EXERCISE AIM: Tally the lines of the data that include the word "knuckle". Only the number is to be returned.

ENTRIES PROVIDED:
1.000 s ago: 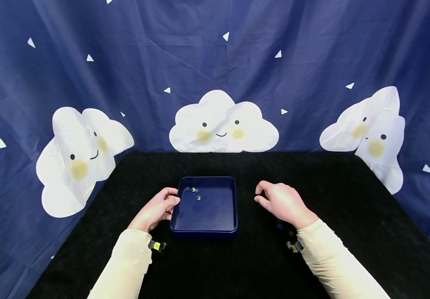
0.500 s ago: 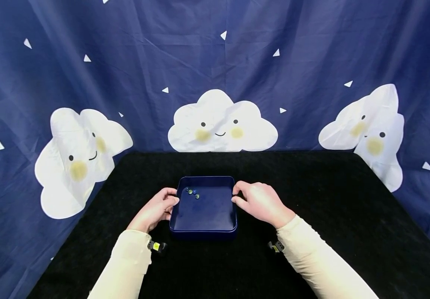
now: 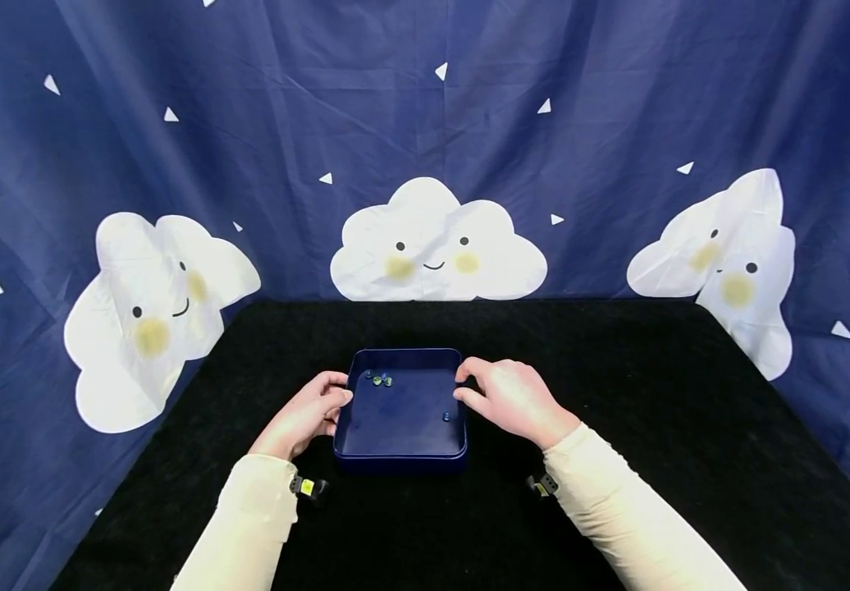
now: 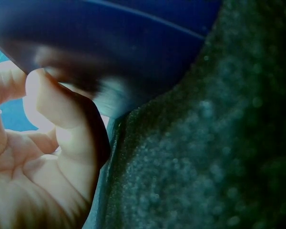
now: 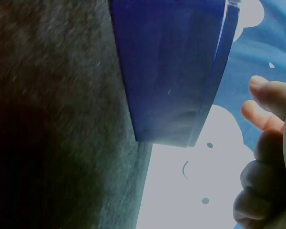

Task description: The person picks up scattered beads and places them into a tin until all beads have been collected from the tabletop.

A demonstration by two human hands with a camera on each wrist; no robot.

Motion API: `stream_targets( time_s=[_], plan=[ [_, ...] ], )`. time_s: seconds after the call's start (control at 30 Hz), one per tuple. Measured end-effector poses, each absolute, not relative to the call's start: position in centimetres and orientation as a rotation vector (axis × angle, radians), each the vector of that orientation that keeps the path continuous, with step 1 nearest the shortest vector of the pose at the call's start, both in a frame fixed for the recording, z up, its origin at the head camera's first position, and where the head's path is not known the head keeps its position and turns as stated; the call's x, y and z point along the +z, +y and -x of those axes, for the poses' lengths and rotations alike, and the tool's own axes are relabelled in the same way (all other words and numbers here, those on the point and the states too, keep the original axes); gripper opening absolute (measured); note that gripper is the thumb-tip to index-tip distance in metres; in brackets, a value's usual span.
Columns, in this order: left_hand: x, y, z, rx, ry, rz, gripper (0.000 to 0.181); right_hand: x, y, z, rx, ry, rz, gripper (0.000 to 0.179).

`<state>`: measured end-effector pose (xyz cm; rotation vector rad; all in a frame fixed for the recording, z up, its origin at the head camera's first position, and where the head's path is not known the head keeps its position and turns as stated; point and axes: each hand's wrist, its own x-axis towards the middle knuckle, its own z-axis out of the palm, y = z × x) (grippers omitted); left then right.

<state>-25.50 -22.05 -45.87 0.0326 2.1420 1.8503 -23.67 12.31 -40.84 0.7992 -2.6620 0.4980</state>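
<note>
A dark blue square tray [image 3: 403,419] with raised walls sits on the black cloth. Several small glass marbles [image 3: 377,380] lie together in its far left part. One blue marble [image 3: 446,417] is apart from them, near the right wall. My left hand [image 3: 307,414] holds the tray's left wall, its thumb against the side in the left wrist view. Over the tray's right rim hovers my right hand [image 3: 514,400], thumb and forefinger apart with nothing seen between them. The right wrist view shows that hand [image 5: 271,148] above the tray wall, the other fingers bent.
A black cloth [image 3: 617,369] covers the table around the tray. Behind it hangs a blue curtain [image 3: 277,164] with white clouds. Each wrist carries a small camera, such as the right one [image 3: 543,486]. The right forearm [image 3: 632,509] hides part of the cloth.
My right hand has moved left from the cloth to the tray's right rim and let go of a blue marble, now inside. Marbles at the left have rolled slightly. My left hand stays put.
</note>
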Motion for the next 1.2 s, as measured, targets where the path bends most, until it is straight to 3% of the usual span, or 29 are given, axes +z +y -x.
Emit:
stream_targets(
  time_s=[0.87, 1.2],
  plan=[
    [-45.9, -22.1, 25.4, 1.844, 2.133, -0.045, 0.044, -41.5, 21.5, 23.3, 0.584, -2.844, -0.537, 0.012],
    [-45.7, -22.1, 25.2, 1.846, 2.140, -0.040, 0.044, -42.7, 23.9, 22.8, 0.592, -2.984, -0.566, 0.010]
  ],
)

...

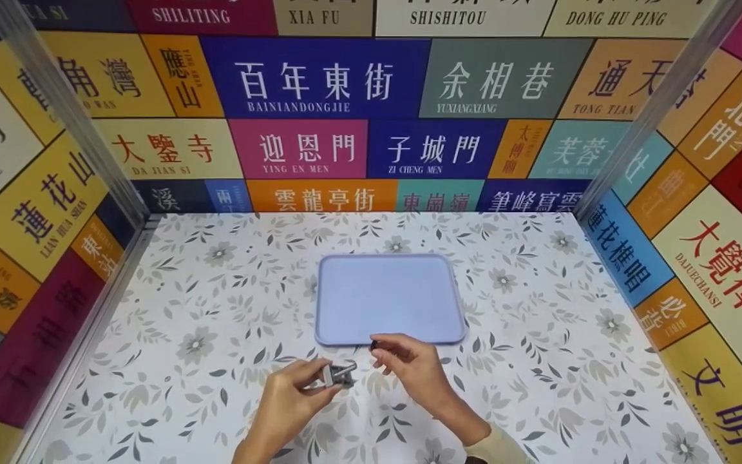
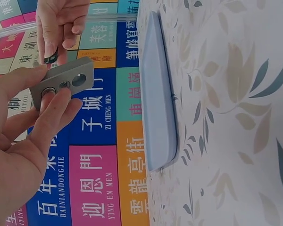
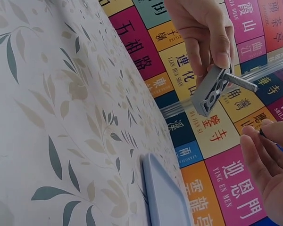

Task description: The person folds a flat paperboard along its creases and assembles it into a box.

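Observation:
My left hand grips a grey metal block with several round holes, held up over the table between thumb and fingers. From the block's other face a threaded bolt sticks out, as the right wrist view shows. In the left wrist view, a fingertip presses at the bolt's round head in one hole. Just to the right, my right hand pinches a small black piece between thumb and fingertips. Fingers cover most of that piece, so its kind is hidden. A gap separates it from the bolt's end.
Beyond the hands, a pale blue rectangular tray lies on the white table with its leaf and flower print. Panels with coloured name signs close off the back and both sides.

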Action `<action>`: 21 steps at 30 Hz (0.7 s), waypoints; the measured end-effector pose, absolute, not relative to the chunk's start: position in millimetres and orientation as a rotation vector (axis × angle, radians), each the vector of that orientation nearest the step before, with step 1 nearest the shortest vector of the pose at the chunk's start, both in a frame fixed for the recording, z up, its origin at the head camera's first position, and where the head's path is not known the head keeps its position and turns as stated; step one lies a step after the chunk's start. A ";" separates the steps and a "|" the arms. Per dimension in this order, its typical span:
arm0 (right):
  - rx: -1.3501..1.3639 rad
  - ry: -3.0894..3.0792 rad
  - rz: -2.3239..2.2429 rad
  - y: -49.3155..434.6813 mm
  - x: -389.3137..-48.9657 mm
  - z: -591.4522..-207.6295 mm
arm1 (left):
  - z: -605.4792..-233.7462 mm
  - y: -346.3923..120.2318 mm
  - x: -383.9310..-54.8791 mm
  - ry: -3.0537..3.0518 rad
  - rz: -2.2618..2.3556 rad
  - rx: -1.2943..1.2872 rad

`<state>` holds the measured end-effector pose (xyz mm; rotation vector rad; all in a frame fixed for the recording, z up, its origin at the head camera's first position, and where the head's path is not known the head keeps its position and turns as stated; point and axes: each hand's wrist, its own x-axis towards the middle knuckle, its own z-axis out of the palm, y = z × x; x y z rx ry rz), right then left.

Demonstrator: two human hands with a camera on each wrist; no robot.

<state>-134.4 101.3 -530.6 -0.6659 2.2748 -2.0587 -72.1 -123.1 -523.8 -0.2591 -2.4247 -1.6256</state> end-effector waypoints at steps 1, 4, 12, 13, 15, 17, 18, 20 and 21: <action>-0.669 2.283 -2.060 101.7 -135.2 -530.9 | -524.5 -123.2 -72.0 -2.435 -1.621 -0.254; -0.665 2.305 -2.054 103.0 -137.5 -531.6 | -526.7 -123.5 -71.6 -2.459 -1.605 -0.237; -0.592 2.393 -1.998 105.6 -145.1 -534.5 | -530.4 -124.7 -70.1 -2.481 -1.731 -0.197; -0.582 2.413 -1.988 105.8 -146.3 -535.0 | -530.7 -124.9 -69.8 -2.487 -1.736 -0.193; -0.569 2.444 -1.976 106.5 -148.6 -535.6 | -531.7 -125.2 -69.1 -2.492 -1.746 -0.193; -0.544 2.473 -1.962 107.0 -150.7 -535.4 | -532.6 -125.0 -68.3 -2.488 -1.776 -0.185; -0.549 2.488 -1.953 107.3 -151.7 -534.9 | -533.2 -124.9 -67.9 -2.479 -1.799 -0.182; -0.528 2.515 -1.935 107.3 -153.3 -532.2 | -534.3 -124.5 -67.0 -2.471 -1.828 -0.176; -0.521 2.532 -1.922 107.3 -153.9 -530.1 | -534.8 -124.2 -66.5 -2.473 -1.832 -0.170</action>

TASK RESPONSE: 2